Editorial: Mission impossible: Running stable foreign policy for an unstable president

Then-Secretary of State Rex Tillerson boards a plane at Jomo Kenyatta International Airport in Nairobi on March 9.
(Jonathan Ernst / Associated Press)

Rex Tillerson was the wrong person to run the U.S. State Department, and he has done deep damage to the organization — most notably by proposing a controversial restructuring plan that would have shrunk the department, triggering the resignations of more than half the senior career diplomats, and failing to fill top vacancies (the White House shares much of that blame). But given Tillerson’s role as one of the few sane heads in the upper echelon of the Trump administration, it doesn’t bode well for the country that the president canned him Tuesday morning in favor of Iran hawk and CIA chief Mike Pompeo.

A president, obviously, deserves to have a secretary of State in whom he can feel confident and who tracks with his policy views. But it’s hard to imagine anyone other than a sycophant succeeding as secretary of State to a president whose undisciplined thinking and penchant for unilateral action regularly undermines the foreign policy establishment, where international credibility is predicated upon reliability.

The reality is that no appointees serve this master well unless they are willing to tack with his inconsistencies.

For all of his flaws, Tillerson has been a (slightly) moderating influence on a president who understands little of the world or the power of nuance in diplomacy. The frictions between President Trump and Tillerson centered on the former’s nuttier moves, such as his withdrawal from the Paris climate agreement, his taunting tweets over North Korea and his ill-considered drive to undo the Iran nuclear deal. If talks with North Korea actually bear fruit, Tillerson likely deserves some of the credit, although the administration is already saying the move was Trump’s alone. But Tillerson’s defense of the Iran deal hasn’t been enough to dissuade a president who still aims to undo it (as, apparently, does Pompeo).


So where do we go from here? Well, it will be up to the Senate to press Pompeo during his confirmation hearing on what guidance he would give the president on the Iran nuclear deal. (Trump lately has suggested that he might reinstitute sanctions unilaterally if European nations don’t agree to a new deal putting new limits on Iran’s nuke program.) And Trump seems bent on a Mideast strategy of siding with Israel and the Saudis against Iran and its clients. Will Secretary of State Pompeo accelerate that policy? Would he be right or wrong to do so? And how does Pompeo view possible direct talks with North Korea? How can the U.S. hope to persuade Kim Jong Un to denuclearize if it’s simultaneously backing away from its nuclear deal with Iran?

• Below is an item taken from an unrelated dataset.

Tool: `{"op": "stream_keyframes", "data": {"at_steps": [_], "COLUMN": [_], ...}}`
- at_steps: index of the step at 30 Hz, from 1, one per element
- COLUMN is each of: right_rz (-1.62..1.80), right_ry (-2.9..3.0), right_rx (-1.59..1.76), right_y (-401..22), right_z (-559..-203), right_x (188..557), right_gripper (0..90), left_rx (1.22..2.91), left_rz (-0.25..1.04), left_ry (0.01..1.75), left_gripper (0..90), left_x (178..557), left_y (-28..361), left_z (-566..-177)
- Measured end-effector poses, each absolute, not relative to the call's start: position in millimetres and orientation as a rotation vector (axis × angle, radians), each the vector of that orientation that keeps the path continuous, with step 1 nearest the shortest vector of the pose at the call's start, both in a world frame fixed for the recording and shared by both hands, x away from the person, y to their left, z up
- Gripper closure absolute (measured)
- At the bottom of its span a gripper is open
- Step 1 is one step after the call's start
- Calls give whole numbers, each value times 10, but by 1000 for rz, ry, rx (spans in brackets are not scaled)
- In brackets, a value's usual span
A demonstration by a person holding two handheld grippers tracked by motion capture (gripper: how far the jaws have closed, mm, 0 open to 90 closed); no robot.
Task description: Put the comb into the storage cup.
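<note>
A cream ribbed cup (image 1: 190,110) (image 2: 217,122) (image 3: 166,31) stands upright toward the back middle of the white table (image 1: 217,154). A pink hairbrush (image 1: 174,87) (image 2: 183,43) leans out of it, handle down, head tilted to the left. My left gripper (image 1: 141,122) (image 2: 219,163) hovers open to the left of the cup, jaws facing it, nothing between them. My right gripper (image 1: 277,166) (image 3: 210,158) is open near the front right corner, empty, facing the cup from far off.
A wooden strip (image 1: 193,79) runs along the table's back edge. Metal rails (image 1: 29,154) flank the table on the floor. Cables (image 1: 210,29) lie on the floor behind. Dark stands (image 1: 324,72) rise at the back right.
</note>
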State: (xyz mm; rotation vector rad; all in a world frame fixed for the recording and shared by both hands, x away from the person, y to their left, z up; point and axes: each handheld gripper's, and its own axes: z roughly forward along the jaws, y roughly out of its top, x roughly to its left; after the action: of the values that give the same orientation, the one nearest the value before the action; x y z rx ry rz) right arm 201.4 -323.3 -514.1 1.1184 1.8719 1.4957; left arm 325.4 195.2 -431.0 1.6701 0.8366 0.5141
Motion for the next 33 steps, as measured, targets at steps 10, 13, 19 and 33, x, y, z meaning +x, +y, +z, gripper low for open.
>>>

Pompeo also has defended the intelligence community’s appraisal of Russian meddling in the 2016 election, a conclusion that Trump has derided. (Trump’s self-serving view of reality was reinforced Monday by a partisan and premature draft report from House Intelligence Committee Republicans, which concluded that there was no effort by Russia to aid Trump in 2016 and no collusion with the Trump campaign.) As the Mueller investigation continues, does that difference of opinion make Pompeo’s eventual dismissal inevitable? Stay tuned.

The reality is that no appointees serve this master well unless they are willing to tack with his inconsistencies. One of the president’s more notable comments Tuesday was his observation that “we’re getting very close to having the Cabinet and other things that I want.” That foreshadows more dismissals and disarray, but 15 months after the inauguration, the president — who appointed the numerous top-level officials he has sacked or who have quit — is talking as though he’s just finishing up the transition work. That’s remarkably inept.

Moving Pompeo to Foggy Bottom opens the top position at the CIA, and Trump said he will appoint Gina Haspel, whose long career at the agency includes many years of undercover work, a key role in the “extreme rendition” program and oversight of a “black site” in Thailand where terrorism suspects were tortured. Though the appointment of the first female head of the spy agency is laudable, senators must drill deeply into her views of that dark past, and whether she has repudiated those reprehensible practices or would resurrect them under a president who has admired waterboarding as an interrogation technique.

Ultimately, we fear that the removal of Tillerson and the related deck-shuffling will do little to settle the most unsettled administration in memory. Trump entered the presidency uniquely unprepared for the job, and he has proved to be a slow — or even truculently resistant — learner of what it takes to lead the nation and to set the moral and diplomatic tone for much of the rest of the world.